Across the listing below, count every line where the string "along" appears, then give only the count.
━━━ COLLECTED MATERIAL ━━━
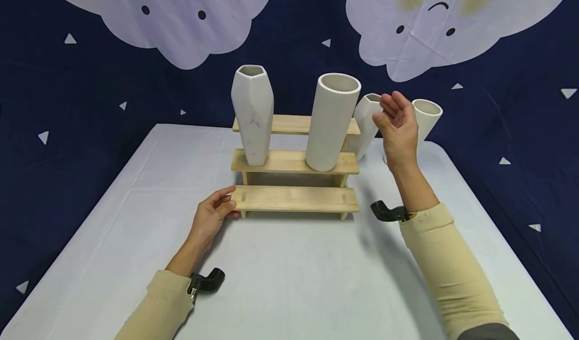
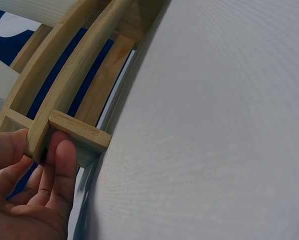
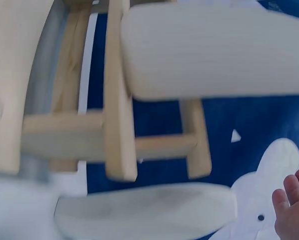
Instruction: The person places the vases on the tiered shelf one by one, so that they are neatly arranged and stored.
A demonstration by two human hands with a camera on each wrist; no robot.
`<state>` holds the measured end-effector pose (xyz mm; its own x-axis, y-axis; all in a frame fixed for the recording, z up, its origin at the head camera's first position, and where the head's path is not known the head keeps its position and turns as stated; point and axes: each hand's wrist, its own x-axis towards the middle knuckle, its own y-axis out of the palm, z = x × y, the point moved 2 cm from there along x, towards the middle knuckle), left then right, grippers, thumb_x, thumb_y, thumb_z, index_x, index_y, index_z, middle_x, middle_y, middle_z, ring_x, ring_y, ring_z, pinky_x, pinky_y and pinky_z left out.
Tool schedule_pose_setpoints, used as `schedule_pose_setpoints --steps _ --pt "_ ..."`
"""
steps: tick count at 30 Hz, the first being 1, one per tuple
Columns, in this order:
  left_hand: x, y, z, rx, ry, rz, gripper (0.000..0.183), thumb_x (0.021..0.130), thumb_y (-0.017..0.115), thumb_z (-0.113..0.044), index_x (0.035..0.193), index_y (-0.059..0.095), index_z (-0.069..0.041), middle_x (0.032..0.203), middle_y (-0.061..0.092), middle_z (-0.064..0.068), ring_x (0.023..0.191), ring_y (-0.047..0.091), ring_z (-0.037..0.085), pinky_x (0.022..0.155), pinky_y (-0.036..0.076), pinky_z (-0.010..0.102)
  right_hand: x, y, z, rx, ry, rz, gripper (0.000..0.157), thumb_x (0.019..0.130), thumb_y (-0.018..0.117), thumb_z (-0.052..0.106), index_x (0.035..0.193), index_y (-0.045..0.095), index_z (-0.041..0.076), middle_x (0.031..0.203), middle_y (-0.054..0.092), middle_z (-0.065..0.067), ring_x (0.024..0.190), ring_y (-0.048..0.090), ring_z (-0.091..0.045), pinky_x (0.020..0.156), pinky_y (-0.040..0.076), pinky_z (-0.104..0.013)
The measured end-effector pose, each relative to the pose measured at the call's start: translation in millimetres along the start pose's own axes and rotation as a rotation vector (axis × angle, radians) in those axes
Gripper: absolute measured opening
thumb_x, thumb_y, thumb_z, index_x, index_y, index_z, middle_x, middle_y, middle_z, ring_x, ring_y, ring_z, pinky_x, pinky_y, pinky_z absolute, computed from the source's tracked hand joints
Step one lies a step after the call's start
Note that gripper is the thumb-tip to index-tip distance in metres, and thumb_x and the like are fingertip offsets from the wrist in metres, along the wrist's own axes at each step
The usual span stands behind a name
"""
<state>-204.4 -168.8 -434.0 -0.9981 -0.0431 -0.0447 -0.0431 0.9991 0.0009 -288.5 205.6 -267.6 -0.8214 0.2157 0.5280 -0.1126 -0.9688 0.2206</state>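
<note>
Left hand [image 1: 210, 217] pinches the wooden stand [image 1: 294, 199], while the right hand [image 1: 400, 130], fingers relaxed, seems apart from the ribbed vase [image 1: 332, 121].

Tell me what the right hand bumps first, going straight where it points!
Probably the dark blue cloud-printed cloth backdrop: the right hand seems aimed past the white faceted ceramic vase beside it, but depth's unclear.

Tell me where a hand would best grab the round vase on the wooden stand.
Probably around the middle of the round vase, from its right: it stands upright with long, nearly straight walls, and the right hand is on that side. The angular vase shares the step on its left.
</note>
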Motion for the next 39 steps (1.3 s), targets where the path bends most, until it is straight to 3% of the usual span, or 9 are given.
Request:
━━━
§ EXERCISE SOLUTION
3